**** Given information
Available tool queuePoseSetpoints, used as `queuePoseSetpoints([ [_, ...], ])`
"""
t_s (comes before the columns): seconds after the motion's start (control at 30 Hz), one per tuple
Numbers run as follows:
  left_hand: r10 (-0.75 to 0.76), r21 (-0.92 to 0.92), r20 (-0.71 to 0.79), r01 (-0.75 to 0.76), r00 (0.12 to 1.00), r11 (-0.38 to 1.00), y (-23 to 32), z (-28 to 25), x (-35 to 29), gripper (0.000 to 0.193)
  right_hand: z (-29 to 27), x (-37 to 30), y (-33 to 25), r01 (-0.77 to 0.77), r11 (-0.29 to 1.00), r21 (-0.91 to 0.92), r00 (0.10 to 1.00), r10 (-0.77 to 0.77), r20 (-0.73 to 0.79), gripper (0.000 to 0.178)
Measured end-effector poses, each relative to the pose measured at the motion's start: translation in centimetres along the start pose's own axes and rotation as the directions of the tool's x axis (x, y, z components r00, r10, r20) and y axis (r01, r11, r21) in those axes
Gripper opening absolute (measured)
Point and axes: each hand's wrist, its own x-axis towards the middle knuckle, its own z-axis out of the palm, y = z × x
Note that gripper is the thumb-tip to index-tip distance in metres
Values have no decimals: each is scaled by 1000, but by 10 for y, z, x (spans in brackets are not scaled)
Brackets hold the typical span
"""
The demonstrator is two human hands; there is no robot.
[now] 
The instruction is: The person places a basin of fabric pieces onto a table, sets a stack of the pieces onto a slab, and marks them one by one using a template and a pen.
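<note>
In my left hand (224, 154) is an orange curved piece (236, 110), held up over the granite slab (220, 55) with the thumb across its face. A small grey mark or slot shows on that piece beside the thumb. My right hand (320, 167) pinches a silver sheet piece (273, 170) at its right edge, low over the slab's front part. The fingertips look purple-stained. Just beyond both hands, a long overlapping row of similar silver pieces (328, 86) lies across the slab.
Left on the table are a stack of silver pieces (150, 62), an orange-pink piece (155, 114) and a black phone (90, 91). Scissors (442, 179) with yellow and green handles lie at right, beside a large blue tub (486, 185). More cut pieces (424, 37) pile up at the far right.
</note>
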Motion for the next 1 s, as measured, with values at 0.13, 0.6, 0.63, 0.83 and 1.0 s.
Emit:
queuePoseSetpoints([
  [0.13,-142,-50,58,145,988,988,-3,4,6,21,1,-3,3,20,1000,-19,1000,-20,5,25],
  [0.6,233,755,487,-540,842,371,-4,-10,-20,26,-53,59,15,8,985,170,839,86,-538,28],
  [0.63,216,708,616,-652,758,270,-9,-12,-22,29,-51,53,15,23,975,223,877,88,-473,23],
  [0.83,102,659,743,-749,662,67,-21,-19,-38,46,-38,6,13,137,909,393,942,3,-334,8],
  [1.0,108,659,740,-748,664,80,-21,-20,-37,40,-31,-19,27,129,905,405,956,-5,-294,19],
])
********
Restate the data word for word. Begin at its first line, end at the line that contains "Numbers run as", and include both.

* _Solution to the exercise_:
Available tool queuePoseSetpoints, used as `queuePoseSetpoints([ [_, ...], ])`
"""
t_s (comes before the columns): seconds after the motion's start (control at 30 Hz), one per tuple
Numbers run as follows:

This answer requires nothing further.